Use value prediction to allow thread-level speculation. Basically, start a parallel loop at a random value-predicted pointer location.
After a few iterations either crash or line up with some linked-list body. Actually, capture some value on the 1st time through the inner
loop; on later iterations thru inner loop have some good choices for prediction. There’s some decent auto-load-balancing going on; each iteration of the inner loop records enuf info to allow a good (re)partition for the next iteration of the inner-loop.

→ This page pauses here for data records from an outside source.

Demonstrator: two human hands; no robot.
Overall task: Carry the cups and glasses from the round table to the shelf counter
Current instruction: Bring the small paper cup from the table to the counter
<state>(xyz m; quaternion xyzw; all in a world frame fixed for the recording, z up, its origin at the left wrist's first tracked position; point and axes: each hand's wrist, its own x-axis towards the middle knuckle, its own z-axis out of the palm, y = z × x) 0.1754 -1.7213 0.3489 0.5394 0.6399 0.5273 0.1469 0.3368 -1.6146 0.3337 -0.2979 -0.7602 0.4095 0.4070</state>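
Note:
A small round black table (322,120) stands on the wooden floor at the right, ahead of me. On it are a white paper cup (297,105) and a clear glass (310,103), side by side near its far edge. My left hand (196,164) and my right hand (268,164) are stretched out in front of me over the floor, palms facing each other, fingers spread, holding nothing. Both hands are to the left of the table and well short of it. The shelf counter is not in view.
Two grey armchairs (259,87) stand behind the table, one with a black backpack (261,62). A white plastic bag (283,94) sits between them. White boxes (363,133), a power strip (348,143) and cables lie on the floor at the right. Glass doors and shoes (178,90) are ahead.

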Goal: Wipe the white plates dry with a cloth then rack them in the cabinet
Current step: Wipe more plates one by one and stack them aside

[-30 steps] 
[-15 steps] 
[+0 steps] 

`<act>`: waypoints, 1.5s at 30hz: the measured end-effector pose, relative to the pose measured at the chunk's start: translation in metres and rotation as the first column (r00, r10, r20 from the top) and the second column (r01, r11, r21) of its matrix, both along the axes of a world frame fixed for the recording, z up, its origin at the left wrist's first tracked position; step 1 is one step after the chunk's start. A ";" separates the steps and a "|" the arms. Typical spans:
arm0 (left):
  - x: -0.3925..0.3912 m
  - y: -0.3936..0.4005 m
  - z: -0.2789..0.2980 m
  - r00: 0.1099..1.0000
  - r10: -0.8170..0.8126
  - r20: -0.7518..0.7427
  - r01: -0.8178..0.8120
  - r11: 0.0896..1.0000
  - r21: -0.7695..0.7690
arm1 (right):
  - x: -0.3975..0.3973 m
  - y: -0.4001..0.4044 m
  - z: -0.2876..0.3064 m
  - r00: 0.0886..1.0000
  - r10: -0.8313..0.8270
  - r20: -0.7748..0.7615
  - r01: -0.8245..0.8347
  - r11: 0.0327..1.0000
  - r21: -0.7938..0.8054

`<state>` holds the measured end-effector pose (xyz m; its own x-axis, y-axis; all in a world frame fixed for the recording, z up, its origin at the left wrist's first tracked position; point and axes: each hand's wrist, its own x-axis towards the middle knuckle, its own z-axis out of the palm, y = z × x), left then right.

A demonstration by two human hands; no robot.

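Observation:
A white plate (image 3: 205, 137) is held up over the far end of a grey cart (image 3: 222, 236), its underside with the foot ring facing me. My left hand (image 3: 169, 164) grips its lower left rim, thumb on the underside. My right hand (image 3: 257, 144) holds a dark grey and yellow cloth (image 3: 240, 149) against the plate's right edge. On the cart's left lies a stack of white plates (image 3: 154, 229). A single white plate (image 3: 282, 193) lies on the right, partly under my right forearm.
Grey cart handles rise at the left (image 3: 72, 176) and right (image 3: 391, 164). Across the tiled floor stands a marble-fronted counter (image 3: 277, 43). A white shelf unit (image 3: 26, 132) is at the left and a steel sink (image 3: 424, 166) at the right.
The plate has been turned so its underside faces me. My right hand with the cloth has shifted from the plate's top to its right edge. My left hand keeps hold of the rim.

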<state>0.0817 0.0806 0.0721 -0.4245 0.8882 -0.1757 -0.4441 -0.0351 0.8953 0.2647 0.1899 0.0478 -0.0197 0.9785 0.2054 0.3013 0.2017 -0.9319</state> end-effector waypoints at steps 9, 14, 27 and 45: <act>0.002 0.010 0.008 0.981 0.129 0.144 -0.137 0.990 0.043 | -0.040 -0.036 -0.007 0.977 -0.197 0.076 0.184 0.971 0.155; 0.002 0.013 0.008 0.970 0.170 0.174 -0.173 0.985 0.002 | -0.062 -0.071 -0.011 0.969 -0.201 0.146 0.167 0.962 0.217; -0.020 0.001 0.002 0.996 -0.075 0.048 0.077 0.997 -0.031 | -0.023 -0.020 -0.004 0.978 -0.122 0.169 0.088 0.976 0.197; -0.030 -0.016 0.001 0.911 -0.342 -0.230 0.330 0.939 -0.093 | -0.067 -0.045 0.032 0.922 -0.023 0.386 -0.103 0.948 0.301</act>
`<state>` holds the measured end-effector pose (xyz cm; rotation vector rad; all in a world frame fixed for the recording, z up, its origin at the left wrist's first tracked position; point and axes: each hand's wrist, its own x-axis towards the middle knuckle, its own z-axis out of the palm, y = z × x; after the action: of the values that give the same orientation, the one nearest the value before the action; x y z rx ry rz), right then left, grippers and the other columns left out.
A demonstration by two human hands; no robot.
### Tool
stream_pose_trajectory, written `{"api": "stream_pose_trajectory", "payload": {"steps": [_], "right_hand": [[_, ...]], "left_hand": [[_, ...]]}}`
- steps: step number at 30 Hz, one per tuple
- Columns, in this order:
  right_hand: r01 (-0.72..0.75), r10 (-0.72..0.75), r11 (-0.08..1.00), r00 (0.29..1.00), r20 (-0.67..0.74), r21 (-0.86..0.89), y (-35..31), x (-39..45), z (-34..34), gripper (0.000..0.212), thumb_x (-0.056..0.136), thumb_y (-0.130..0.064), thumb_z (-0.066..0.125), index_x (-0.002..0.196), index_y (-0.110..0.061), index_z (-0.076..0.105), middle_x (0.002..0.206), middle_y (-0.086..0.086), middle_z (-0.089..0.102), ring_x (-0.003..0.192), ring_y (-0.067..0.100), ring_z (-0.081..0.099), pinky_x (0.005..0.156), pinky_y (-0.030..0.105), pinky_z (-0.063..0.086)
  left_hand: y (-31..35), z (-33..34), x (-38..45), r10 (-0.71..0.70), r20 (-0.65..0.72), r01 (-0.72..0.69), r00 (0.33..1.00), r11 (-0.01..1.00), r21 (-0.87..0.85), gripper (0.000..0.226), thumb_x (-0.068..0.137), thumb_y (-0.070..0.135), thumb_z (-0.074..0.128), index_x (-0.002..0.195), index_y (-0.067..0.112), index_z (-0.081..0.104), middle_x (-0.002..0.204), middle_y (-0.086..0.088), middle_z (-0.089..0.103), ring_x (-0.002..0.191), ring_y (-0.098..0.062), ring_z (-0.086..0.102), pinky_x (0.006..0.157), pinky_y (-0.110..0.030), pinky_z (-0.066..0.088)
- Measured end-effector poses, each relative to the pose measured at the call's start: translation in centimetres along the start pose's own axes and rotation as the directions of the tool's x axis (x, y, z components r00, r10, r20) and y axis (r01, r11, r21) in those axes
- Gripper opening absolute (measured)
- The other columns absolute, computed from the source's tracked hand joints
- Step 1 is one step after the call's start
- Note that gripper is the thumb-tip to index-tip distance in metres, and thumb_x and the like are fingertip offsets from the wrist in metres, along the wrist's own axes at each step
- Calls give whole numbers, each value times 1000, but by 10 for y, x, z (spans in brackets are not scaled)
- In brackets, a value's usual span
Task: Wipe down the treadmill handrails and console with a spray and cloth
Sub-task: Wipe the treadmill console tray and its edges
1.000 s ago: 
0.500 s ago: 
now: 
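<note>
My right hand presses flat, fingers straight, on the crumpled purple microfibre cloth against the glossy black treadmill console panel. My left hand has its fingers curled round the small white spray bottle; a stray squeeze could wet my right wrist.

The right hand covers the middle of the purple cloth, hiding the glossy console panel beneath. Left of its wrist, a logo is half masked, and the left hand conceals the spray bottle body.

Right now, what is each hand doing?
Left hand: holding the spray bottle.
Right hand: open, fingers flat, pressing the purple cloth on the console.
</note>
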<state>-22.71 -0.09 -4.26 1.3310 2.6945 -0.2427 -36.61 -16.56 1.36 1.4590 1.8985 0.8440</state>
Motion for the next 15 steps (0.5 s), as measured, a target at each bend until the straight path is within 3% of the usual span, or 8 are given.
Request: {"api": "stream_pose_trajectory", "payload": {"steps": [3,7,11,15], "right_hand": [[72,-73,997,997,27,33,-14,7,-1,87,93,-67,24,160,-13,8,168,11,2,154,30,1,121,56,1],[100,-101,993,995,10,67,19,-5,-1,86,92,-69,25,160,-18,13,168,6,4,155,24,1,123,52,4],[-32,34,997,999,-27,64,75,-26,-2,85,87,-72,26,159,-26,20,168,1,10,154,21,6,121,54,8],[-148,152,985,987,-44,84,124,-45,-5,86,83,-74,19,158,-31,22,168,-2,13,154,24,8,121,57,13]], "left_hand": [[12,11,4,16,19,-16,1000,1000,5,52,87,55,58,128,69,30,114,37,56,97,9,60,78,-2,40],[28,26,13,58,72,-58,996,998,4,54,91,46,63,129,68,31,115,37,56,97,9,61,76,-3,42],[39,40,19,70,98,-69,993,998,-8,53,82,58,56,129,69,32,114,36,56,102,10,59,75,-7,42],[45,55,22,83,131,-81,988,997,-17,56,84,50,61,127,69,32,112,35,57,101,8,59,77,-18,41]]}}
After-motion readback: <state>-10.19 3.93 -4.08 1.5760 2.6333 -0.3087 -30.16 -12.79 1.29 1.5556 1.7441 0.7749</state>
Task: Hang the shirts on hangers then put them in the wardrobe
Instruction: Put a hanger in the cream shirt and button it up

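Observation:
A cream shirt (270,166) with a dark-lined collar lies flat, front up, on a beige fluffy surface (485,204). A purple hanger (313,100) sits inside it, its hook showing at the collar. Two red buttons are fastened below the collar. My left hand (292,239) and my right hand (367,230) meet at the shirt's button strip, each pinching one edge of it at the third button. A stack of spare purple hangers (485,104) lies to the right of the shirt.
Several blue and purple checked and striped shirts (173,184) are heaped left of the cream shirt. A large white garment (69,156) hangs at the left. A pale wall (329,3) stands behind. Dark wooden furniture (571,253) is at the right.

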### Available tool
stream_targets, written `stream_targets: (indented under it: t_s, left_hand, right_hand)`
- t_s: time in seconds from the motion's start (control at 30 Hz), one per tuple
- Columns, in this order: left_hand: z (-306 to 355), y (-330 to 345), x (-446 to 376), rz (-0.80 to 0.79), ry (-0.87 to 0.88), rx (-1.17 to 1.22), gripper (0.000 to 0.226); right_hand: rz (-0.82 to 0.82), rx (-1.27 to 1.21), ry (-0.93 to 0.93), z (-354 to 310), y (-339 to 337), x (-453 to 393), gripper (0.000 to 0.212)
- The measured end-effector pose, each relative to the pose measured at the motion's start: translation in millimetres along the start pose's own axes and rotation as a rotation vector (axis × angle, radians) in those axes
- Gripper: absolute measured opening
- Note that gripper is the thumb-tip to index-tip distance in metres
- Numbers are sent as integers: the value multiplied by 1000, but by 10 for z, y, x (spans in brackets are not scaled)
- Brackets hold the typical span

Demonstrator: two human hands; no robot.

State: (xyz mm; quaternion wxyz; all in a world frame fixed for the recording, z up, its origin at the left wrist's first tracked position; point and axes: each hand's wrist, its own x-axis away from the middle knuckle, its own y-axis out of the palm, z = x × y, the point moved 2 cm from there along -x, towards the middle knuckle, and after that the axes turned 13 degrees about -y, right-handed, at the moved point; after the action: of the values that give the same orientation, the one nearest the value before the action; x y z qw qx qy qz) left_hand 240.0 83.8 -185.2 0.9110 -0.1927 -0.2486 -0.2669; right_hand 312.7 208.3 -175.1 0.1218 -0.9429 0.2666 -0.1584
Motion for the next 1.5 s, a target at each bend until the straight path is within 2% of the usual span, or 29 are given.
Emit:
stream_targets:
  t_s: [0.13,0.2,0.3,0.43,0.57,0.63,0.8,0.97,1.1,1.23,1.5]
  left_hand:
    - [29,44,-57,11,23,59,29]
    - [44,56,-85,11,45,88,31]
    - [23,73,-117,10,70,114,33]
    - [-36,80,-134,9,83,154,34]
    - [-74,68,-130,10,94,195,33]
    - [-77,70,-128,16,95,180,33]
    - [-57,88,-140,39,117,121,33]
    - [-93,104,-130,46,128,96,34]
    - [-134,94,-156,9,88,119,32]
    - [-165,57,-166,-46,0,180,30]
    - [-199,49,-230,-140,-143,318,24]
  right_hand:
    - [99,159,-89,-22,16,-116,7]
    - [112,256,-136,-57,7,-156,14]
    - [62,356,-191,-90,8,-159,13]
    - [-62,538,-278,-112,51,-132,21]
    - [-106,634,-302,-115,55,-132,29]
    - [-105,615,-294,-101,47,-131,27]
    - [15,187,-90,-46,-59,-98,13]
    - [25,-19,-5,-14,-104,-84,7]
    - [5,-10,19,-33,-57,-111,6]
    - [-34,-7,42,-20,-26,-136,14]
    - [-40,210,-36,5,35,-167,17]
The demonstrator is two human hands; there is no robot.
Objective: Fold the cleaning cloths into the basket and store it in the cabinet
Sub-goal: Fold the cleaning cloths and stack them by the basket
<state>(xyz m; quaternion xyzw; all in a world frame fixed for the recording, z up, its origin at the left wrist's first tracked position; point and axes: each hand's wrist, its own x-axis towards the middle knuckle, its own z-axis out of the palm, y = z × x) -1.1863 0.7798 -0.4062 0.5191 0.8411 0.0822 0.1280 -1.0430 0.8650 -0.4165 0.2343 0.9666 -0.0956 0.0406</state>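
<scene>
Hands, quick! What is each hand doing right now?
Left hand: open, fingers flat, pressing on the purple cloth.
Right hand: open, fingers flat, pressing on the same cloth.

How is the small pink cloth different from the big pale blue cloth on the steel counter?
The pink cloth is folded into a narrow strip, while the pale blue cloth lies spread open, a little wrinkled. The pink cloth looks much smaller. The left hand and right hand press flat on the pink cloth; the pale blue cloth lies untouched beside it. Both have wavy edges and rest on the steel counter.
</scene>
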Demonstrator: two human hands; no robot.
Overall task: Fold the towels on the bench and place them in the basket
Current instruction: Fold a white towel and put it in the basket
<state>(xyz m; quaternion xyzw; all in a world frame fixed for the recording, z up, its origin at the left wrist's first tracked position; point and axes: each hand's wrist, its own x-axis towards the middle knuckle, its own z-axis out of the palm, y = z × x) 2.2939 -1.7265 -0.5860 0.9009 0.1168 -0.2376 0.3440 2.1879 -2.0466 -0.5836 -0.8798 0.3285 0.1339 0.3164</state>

Technique does not only do linked-lists; needs any double-nested loop. Inner loop gets parallized, outer loop allows the inner loop to be continously ‘profiled’ and ‘load balanced’. Really can parallize other ‘hard-to-parallize’ inner loops. Would work well in Java; I probably could do it in C2 with enuf effort.

Analyzing perf diffs in JVMs

Using “calling context tree” – similar to our 8-deep call-stack capture.

Doing ‘diffs’ on these trees. Diff’ing based both on structure, and on edge weight. Doing things like “adjusting” the weight of top-nodes in a tree so 2 trees match in weight, then looking at diff’s farther down the trees. Also looking at weight of normalized subtrees, etc.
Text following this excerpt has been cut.